An increase in diverse partnerships with financial service providers is likely as super funds attempt to develop attractive post-retirement products, the Post-Retirement Conference heard.

These partnerships will likely include fund managers, insurers and investment banks as well as larger funds offering products to smaller funds.

Nicolette Rubinsztein, general manager of retirement and advocacy at Colonial First State Super, said that there are lots of different ways to produce products. Some funds will do everything in-house and develop their own options, others will completely outsource and their pre-selection option will be a separate product, and some will be develop a product in-house but outsource the administration.

“If you wanted to do something like group self annuitisation then scale would be very important, but for the smaller funds partnering with providers is a very viable options and we’ve seen some funds do that already.
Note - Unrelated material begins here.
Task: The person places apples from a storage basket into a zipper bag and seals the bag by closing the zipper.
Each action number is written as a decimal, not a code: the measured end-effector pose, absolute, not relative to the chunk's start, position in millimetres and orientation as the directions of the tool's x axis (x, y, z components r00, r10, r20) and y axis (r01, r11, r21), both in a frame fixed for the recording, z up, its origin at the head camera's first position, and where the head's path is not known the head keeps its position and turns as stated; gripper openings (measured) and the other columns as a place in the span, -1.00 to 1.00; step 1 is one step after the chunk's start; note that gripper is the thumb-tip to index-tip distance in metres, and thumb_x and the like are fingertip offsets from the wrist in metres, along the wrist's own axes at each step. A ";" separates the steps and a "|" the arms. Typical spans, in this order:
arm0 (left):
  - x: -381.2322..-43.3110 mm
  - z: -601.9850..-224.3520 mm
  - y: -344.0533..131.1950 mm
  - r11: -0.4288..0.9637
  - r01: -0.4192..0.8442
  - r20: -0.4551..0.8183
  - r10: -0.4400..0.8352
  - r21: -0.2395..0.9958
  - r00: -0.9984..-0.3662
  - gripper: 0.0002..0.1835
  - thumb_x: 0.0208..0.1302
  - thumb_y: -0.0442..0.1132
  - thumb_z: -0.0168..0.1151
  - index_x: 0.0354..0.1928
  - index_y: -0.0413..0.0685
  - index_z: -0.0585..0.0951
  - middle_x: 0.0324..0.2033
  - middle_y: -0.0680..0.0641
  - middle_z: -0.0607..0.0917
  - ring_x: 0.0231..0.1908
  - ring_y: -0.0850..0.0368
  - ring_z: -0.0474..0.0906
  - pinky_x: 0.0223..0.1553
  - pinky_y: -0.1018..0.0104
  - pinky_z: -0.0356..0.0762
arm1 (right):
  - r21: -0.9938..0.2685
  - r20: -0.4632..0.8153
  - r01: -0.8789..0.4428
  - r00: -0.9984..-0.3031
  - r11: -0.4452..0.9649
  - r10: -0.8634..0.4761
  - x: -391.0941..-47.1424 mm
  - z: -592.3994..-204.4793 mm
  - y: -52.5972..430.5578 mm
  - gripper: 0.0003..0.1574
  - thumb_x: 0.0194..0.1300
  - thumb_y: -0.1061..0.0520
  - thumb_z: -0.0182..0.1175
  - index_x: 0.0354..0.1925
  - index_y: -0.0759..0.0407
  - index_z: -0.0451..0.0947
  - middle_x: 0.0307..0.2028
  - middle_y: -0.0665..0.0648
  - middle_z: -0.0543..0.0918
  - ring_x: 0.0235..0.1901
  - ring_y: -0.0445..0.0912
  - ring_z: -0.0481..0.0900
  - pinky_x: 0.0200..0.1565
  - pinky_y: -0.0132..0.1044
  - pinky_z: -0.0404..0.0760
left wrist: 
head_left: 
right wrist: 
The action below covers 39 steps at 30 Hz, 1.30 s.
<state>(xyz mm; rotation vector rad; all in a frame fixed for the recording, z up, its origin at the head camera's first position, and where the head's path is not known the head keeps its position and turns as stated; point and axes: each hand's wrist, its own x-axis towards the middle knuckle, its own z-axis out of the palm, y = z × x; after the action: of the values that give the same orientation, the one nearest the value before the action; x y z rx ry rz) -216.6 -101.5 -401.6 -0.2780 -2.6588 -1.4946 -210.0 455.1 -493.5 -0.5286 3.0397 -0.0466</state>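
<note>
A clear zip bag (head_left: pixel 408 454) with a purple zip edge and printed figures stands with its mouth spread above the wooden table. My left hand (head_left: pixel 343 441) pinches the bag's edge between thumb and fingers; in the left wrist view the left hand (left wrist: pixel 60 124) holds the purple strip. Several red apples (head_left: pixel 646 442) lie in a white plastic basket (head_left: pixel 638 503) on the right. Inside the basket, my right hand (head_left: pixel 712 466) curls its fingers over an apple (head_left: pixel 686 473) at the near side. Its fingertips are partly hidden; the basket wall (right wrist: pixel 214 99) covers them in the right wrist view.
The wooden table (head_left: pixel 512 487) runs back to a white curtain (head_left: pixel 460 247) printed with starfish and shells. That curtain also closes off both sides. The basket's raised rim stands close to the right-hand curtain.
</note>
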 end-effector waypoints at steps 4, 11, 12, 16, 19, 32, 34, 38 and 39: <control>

“We’ve seen the Mercer groups self annutiastion product that’s the first one coming to market, and it is quite innovative, but I think a lot of funds will want the security of a life company because communicating to members when you have certainty will be very valuable,” Rubinsztein said.

She believes, consistent with sentiment in the Financial System Inquiry (FSI), that members will want to go into an account based pension and an annuity concurrently.
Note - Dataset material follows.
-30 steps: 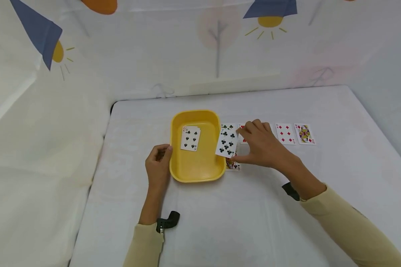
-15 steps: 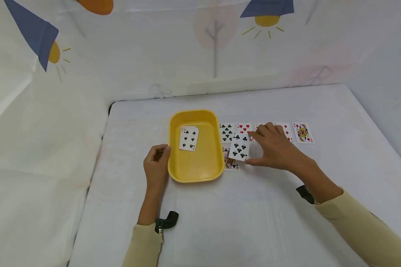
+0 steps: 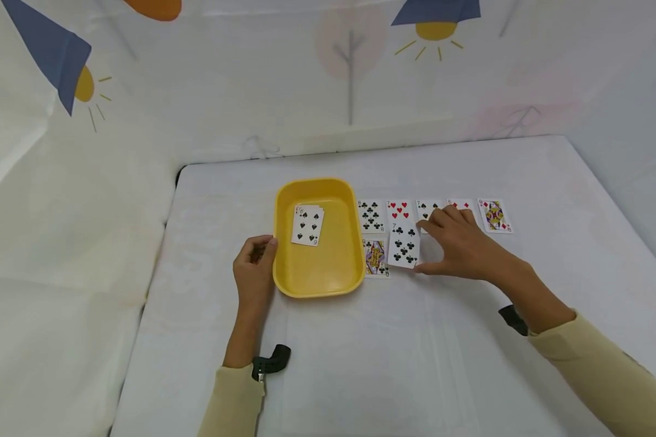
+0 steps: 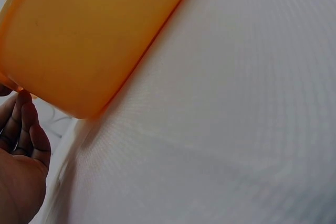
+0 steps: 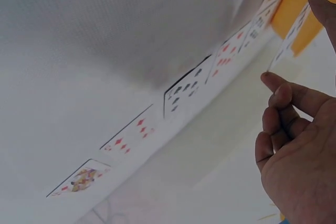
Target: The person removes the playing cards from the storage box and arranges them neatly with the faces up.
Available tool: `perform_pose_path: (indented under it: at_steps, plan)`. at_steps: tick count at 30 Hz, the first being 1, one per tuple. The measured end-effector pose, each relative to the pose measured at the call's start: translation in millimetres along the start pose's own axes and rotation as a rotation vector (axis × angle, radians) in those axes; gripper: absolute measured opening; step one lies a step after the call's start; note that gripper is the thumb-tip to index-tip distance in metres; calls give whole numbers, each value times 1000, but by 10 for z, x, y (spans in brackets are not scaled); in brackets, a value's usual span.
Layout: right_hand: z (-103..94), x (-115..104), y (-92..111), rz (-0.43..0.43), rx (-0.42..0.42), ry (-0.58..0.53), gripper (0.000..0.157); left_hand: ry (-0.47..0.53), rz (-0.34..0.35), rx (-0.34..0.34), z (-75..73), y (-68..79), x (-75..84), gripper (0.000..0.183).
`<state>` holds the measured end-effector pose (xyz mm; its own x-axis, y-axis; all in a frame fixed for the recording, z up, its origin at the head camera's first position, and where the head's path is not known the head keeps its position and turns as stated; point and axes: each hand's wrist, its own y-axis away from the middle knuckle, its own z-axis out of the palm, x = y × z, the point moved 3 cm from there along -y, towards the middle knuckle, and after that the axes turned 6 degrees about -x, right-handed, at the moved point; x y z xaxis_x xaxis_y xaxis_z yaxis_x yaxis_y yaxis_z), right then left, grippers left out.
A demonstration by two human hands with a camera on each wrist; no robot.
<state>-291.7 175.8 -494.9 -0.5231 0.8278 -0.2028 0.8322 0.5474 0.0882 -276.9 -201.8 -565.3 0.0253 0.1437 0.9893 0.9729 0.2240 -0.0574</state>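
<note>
My right hand (image 3: 464, 246) pinches the seven of clubs (image 3: 403, 244) by its right-hand edge between thumb and fingers. The card is held slightly tilted, just right of the queen of clubs (image 3: 376, 258) and in front of the seven of hearts (image 3: 399, 210). In the right wrist view, the held card (image 5: 290, 36) appears nearly edge-on. My left hand (image 3: 255, 261) grips the left rim of a yellow tray (image 3: 319, 290). In the left wrist view its curled fingers (image 4: 26, 124) lie by the tray wall (image 4: 100, 35). A small card stack, six of spades (image 3: 308, 226) on top, lies inside.
Right of the tray, a back row runs from the eight of clubs (image 3: 371, 216) past the seven of spades (image 3: 427, 208) and six of diamonds (image 3: 460, 203) to the queen of diamonds (image 3: 494, 216). A printed white curtain (image 3: 224, 91) hangs behind the white table (image 3: 361, 364).
My right hand has carried the seven of clubs rightward, from over the tray's right rim to beyond the queen of clubs, which is now uncovered. The left hand stays at the tray.
</note>
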Motion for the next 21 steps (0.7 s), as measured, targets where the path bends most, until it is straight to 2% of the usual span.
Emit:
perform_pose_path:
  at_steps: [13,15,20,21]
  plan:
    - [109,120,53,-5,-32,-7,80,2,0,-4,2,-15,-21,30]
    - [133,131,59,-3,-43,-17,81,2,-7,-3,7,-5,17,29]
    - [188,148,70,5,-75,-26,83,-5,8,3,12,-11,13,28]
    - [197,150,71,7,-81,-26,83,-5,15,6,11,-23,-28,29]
Professor Kevin Davis research director at the Australian Centre for Financial Studies was supportive of this view believing that multiple products might be an appropriate option for members. He said that funds are muddling through how to provide post-retirement products, with Steve Freeborn, head of superannuation and investments at Rice Warner, adding that funds need to start somewhere and this was part of an evolution.

“The superannuation industry has been a magnet for fund and management products and that’s not going to stop with (post-retirement) product innovation,” Freeborn said.